O data center da Stargate, um projeto do governo dos Estados Unidos em parceria com as maiores empresas do setor de inteligência artificial, no Texas, é um bom exemplo. Atualmente, 1,5 mil pessoas estão trabalhando na construção, mas apenas 100 trabalharão no local depois que ele estiver pronto, segundo dados da agência de desenvolvimento econômico local obtidos pelo Wall Street Journal

Há, dentro do governo, quem admita que data centers não são máquinas de gerar emprego. Em entrevista ao site Neofeed no fim de março, o secretário do Desenvolvimento Industrial, Inovação, Comércio e Serviços do MDIC, Uallace Moreira Lima, disse que um data center “em si gera pouco emprego”. 

Com as isenções fiscais e tributárias que o governo planeja oferecer às empresas, também é esperado que não haja uma arrecadação significativa para os municípios e estados a partir dos data centers. 

No exemplo norte-americano, isso já é realidade.
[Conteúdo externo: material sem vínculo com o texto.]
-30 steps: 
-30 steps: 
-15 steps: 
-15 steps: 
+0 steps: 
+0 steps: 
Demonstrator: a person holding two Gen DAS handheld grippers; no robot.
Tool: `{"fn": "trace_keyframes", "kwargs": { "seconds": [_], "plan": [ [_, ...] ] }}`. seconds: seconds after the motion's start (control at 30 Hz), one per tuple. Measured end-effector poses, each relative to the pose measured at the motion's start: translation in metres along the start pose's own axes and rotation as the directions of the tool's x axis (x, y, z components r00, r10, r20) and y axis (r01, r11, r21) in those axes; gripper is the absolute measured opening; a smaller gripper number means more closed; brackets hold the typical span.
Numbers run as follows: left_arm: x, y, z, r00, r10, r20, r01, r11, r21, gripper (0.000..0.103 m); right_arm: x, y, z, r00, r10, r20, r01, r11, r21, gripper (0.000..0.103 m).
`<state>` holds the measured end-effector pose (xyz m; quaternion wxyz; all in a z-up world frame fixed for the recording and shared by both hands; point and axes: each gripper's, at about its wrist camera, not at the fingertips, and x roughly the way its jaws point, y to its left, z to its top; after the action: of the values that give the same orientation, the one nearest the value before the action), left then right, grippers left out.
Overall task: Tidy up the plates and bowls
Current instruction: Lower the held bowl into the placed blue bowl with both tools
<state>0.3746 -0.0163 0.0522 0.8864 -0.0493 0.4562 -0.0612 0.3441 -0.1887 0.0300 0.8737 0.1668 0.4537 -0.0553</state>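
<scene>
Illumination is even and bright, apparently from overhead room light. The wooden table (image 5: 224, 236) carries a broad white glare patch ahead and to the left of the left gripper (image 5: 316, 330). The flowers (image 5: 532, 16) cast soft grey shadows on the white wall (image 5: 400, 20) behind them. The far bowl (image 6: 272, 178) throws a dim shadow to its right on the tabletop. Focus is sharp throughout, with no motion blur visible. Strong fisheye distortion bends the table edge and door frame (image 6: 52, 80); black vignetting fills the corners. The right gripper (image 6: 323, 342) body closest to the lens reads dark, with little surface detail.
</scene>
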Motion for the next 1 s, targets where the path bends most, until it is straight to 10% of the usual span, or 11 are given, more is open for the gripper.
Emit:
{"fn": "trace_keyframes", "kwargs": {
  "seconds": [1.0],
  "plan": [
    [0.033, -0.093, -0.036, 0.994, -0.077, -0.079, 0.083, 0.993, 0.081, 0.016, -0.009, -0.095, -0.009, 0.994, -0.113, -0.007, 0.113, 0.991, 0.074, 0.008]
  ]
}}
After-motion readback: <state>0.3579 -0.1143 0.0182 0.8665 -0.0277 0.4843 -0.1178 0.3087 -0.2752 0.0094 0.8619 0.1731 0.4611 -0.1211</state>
Um relatório da Good Jobs First, uma organização sem fins lucrativos que monitora subsídios dados a empresas nos EUA, mostrou que ao menos 10 estados norte-americanos já perdem mais de US$ 100 milhões por ano em arrecadação para data centers. 

Demanda está esfriando

No início de maio, a agência de classificação de riscos Moody’s divulgou um relatório em que aponta o risco de uma bolha em torno de data centers de IA. Enquanto desenvolvedores de data centers e grandes empresas de tecnologia seguem investindo em projetos de grande escala, a própria natureza da inovação em inteligência artificial cria incertezas quanto às necessidades computacionais, criando riscos de longo-prazo para investidores. 

Ainda que o segmento esteja em pleno crescimento, nos últimos meses algumas big techs têm sinalizado que estão tirando o pé do acelerador no que diz respeito a investimentos em data centers. Em março, a Microsoft abandonou planos de locação de data centers na Europa devido a uma sobreoferta em relação à sua demanda atual. Em abril, foi a vez da Amazon Web Services pausar negociações de aluguel.  

 O Ministério da Fazenda também não respondeu a um questionamento se houve uma projeção ou medição de demanda.